One of the great men of our time, Justice William J. Brennan, has died. Brennan was appointed by President Eisenhower to the United States Supreme Court. He became the second longest serving justice. He retired in 1990.
There is probably no man of this century who has a more direct effect on our daily lives today. While other justices have had their decisions chipped away and eroded by the mediocre crew now sitting on the United States Supreme Court, Brennan's decisions have largely stood and are still the law.
Brennan has often been said to be a member of the "liberal wing" of the United States Supreme Court. However, this misstates what the term "liberal" means. Brennan's decisions stood for the rights of the individual against the immense power of the state, hardly a liberal concept. Brennan was a true conservative in the traditional sense.

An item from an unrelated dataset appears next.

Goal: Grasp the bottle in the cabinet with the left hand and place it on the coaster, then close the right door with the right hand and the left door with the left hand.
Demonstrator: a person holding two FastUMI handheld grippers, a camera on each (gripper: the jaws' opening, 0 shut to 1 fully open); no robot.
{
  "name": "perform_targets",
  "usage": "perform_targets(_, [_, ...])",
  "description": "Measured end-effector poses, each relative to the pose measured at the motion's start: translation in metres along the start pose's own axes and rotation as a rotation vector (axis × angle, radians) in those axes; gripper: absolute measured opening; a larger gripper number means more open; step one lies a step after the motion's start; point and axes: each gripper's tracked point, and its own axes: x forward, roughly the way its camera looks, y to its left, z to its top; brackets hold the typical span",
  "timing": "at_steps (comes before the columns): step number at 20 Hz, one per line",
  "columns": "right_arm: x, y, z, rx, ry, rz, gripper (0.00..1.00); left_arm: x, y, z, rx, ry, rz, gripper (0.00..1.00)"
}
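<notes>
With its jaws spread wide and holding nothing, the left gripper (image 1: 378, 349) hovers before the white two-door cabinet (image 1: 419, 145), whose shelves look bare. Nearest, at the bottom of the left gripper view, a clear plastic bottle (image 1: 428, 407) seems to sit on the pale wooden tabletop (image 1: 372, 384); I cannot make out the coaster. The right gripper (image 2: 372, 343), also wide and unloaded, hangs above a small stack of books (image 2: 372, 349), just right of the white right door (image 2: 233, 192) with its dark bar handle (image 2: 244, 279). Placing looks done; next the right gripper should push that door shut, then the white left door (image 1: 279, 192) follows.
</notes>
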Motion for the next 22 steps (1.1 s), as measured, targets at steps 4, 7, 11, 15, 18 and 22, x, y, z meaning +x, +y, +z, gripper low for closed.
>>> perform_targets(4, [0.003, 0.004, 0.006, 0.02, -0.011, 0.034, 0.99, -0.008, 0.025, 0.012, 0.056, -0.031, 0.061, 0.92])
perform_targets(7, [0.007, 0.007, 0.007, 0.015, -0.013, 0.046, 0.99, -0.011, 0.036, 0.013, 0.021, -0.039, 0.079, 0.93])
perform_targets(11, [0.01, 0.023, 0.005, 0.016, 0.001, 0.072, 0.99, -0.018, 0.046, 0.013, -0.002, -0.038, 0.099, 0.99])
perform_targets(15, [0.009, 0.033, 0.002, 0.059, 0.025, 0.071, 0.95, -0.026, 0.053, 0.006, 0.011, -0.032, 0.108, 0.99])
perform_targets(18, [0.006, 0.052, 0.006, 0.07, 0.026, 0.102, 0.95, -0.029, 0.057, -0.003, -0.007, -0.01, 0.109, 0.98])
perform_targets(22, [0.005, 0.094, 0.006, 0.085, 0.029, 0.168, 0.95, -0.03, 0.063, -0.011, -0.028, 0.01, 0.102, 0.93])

Brennan's decisions were brilliantly crafted. He did not hesitate to add a sharp word about governmental abuses of authority.
Justice Brennan had good things to say about Sam Sloan, who argued an appeal before him on March 27-28, 1978. Here is part of what Justice Brennan had to say about Sloan:
"The Court's opinion does not reveal how flagrantly abusive the Security and Exchange Commission's use of its authority has been. . . . A 1-year suspension as here, without notice or hearing so obviously violates fundamentals of due process and fair play that no reasonable individual could suppose that Congress intended to authorize such a thing. ... The SEC's procedural implementation of its § 12(k) power mocks any conclusion other than that the SEC simply could not care whether its § 12(k) orders are justified. So far as this record shows, the SEC never reveals the reasons for its suspension order. To be sure, here respondent [ Sam Sloan ] was able long after the fact to obtain some explanation through a Freedom of Information Act request, but even the information tendered was heavily excised, and none of it even purports to state the reasoning of the Commissioners under whose authority orders issue. Nonetheless, when the SEC finally agreed to give [Sloan] a hearing on the suspension of Canadian Javelin stock, it required respondent [Sloan] to state, in a verified petition (that is, under oath) why he thought the unrevealed conclusions of the SEC to be wrong. This is obscurantism run riot.
"I fear our holding today will have no force since the SEC's administration of its suspension power will be reviewable, if at all, only by the circuitous and time-consuming path followed by [Sloan] here."
It took me seven years to win this case, by the way.
Chief Justice William Rehnquist, in the same case, wrote that "[Sam Sloan] has, to put it mildly, a history of sailing close to the wind." [436 US 109]
For the full text of these opinions, see: S.E.C. vs. Sloan, 436 US 103 (1978).